• DATASET:
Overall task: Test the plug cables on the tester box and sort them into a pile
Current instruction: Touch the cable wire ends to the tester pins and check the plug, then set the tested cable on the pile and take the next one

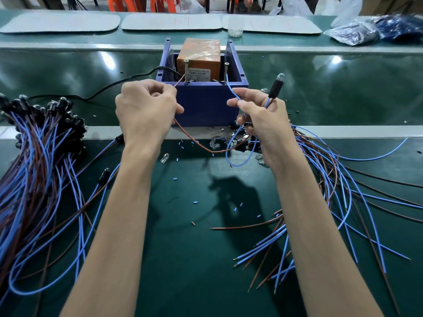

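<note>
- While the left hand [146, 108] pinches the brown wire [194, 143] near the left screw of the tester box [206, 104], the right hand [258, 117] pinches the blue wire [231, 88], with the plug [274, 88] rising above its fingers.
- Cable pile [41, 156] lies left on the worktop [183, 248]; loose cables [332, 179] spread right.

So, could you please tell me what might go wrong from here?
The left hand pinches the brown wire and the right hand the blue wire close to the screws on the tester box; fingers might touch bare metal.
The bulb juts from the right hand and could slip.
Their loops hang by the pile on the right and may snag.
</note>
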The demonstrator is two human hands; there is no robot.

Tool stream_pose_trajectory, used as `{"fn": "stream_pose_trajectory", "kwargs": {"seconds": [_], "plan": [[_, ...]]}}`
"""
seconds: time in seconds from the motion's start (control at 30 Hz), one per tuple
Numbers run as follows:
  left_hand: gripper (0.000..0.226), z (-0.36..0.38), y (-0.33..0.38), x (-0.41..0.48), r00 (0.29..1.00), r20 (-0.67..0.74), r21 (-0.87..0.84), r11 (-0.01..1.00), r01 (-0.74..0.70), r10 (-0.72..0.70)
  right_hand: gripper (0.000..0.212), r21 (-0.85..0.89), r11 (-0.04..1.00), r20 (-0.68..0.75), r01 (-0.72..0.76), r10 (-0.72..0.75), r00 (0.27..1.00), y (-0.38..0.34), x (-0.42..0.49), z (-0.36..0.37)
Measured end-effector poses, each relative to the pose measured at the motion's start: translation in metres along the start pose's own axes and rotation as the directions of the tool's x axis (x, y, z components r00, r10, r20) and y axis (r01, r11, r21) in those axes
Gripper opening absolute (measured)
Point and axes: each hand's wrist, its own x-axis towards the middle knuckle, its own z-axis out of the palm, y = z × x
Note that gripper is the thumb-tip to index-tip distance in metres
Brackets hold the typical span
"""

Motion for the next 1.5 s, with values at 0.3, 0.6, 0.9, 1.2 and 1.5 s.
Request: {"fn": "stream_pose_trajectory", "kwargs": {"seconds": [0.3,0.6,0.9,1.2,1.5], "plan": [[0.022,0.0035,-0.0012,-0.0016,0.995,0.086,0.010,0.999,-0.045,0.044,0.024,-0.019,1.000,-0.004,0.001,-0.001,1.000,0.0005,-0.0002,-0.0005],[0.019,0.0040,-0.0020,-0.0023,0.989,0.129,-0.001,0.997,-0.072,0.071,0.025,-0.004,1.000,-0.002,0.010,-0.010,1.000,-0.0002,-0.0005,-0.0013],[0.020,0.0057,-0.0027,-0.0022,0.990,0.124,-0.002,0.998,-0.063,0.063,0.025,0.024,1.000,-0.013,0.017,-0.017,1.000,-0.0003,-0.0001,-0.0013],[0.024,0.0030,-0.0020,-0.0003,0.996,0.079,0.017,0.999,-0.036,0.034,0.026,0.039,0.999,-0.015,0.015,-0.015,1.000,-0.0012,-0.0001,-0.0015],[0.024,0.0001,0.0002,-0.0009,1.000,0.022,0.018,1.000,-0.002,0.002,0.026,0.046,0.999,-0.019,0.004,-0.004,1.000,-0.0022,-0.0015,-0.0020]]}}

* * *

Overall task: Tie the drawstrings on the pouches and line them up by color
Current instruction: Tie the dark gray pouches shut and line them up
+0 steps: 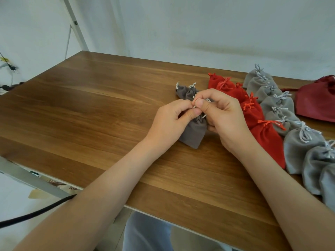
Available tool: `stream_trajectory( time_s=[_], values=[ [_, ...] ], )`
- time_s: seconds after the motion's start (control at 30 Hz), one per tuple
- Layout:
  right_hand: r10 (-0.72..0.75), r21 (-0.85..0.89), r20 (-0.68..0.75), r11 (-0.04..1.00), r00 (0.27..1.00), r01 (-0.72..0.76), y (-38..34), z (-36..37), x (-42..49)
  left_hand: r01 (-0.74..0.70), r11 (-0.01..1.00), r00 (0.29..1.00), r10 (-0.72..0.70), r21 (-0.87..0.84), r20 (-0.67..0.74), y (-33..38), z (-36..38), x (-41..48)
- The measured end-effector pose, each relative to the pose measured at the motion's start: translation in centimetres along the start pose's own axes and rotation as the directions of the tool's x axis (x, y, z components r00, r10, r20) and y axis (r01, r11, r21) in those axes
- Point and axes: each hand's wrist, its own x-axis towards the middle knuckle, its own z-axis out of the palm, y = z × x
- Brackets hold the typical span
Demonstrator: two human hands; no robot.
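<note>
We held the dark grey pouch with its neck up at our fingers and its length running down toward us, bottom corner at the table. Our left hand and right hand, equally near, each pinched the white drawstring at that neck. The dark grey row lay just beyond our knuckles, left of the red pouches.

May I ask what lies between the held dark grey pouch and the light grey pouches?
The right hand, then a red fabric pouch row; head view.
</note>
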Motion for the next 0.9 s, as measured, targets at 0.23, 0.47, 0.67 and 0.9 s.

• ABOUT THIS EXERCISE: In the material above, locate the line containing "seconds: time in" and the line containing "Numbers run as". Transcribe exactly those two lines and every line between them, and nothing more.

• WRITTEN RESPONSE:
seconds: time in seconds from the motion's start (control at 30 Hz), one per tuple
Numbers run as follows:

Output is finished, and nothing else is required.